Your objective:
A copy is needed of each line in the records that has the word "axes".

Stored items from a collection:

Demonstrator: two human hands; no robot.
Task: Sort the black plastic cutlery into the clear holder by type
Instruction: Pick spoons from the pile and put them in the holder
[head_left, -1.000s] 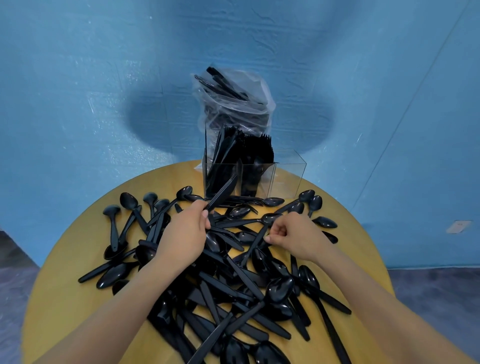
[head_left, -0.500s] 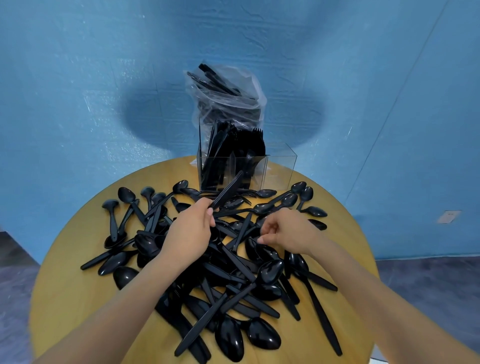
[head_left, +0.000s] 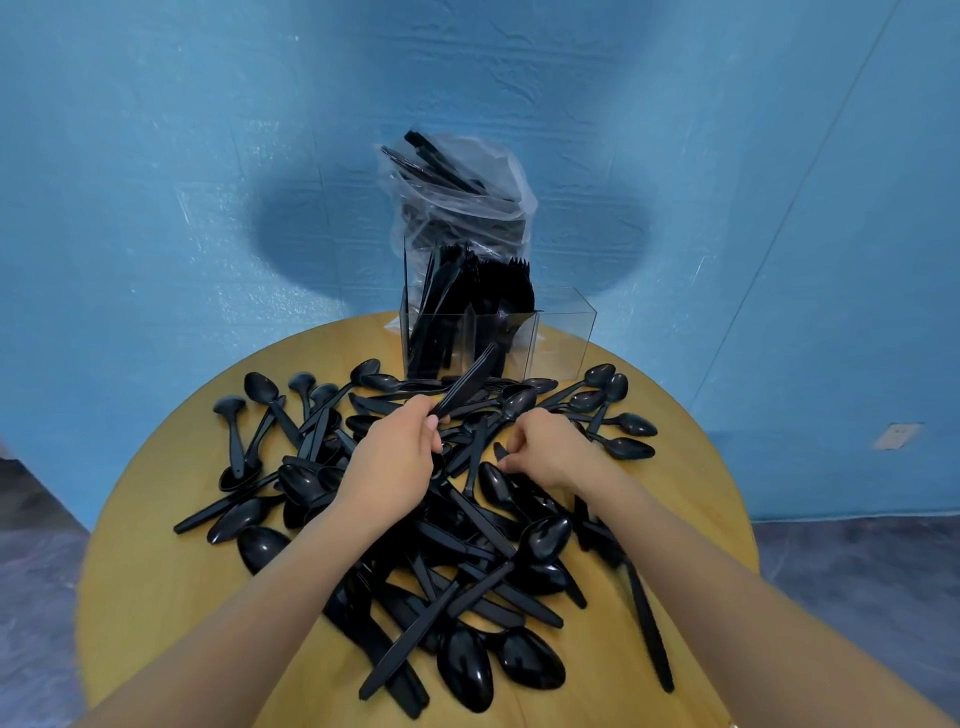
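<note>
A heap of black plastic spoons and knives (head_left: 467, 540) covers the round wooden table (head_left: 156, 582). At the far edge stands the clear holder (head_left: 563, 332); its left and middle compartments hold upright black cutlery, and its right compartment looks empty. My left hand (head_left: 395, 462) grips a bundle of black knives (head_left: 467, 384) that points up toward the holder. My right hand (head_left: 545, 447) is curled over the pile, fingertips pinching a black piece (head_left: 501, 452) whose type I cannot make out.
A clear plastic bag (head_left: 457, 208) with more black cutlery stands behind the holder against the blue wall. Spoons spread toward the table's left (head_left: 260, 410) and right (head_left: 618, 415) edges. Grey floor surrounds the table.
My right hand has shifted slightly left over the pile and pinches a piece there. My left hand still holds the knives at about the same place.
</note>
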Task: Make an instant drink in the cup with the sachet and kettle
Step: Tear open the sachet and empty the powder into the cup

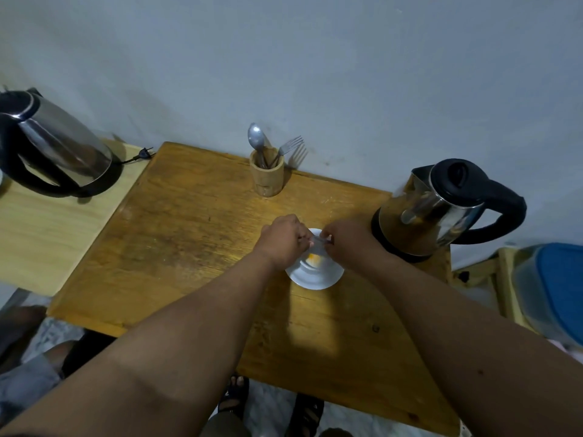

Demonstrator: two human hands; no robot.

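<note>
Both hands, left (284, 239) and right (350, 241), pinch a small sachet (320, 240) above the cup (315, 272), left of the kettle (441, 209).

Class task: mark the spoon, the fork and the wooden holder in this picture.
spoon (254, 134), head view, on its bowl.
fork (292, 143), head view, on its tines.
wooden holder (268, 179), head view, on its front wall.

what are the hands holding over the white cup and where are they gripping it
Both hands pinch a small sachet over the cup: the left hand at its left end, the right hand at its right end.
</note>
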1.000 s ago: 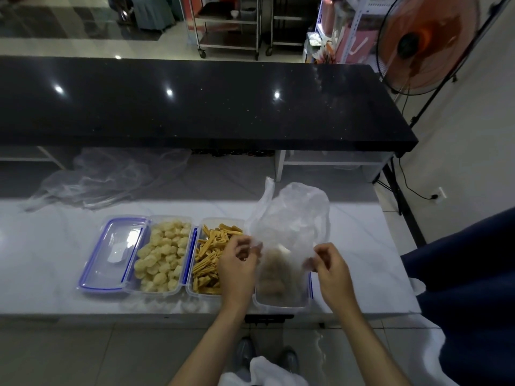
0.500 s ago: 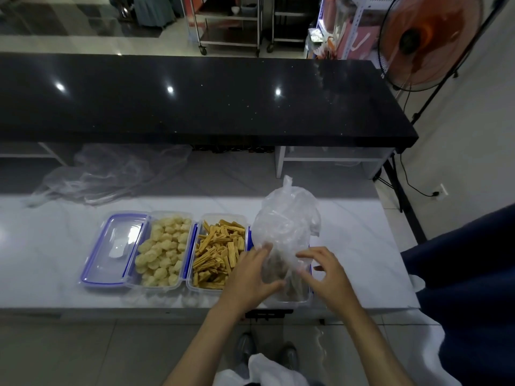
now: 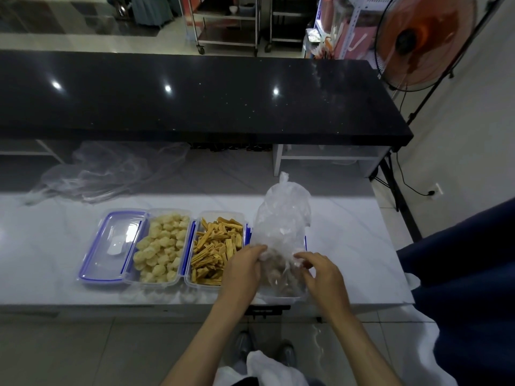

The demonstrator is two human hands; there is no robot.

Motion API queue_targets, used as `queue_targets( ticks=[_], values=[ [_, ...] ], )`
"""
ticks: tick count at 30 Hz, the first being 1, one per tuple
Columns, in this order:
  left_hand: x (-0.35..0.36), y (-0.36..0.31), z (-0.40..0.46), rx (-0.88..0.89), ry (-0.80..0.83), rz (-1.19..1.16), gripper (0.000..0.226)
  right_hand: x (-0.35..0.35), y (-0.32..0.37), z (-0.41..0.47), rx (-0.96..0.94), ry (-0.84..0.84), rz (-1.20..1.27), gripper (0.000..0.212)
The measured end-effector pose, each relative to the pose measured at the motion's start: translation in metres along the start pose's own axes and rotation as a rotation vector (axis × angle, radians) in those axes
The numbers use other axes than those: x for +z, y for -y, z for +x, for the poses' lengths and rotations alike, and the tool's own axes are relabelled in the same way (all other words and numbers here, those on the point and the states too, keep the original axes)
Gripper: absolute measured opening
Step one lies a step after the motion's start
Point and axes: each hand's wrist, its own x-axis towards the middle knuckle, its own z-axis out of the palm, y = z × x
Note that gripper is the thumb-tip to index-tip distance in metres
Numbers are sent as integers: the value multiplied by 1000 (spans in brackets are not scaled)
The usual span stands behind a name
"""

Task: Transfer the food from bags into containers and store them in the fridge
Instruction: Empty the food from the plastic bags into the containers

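The clear plastic bag (image 3: pixel 282 218) stood upended over the third container (image 3: pixel 281 293), its knotted tail pointing toward twelve o'clock and its mouth down at six, so its long axis ran nearly straight away from the person. The left hand (image 3: pixel 243 270) gripped the bag's lower edge from nine o'clock, fingers curled into the film. The right hand (image 3: pixel 320 271) pinched the same edge from three o'clock. Both sat level with each other on either side of the mouth, equally near, and the brownish food (image 3: pixel 274 274) lay between them, low in the bag and partly in the container already. Any emptying move would have to lift the film toward twelve o'clock while the food dropped toward six.

To nine o'clock of the left hand sat the container of golden sticks (image 3: pixel 216 250), touching the third one as far as could be seen, then the container of pale round pieces (image 3: pixel 161 249), and a blue-rimmed lid (image 3: pixel 111 246) at the far left, all on the white marble counter (image 3: pixel 348 246).

The third container was mostly hidden by hands and crumpled film; only its near rim showed. How much food was still inside the bag was hard to judge, probably a good share.
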Motion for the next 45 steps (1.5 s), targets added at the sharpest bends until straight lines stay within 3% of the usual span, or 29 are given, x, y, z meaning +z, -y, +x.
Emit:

Answer to the problem:
The measured end-effector pose, each relative to the pose measured at the motion's start: translation in metres along the start pose's own axes and rotation as a rotation vector (axis × angle, radians) in those axes
The numbers use other axes than those: x for +z, y for -y, z for +x, for the poses' lengths and rotations alike, and the tool's own axes are relabelled in the same way (all other words and numbers here, those on the point and the states too, keep the original axes)
Point and axes: each hand's wrist, its own x-axis towards the middle knuckle, its own z-axis out of the palm, y = z × x

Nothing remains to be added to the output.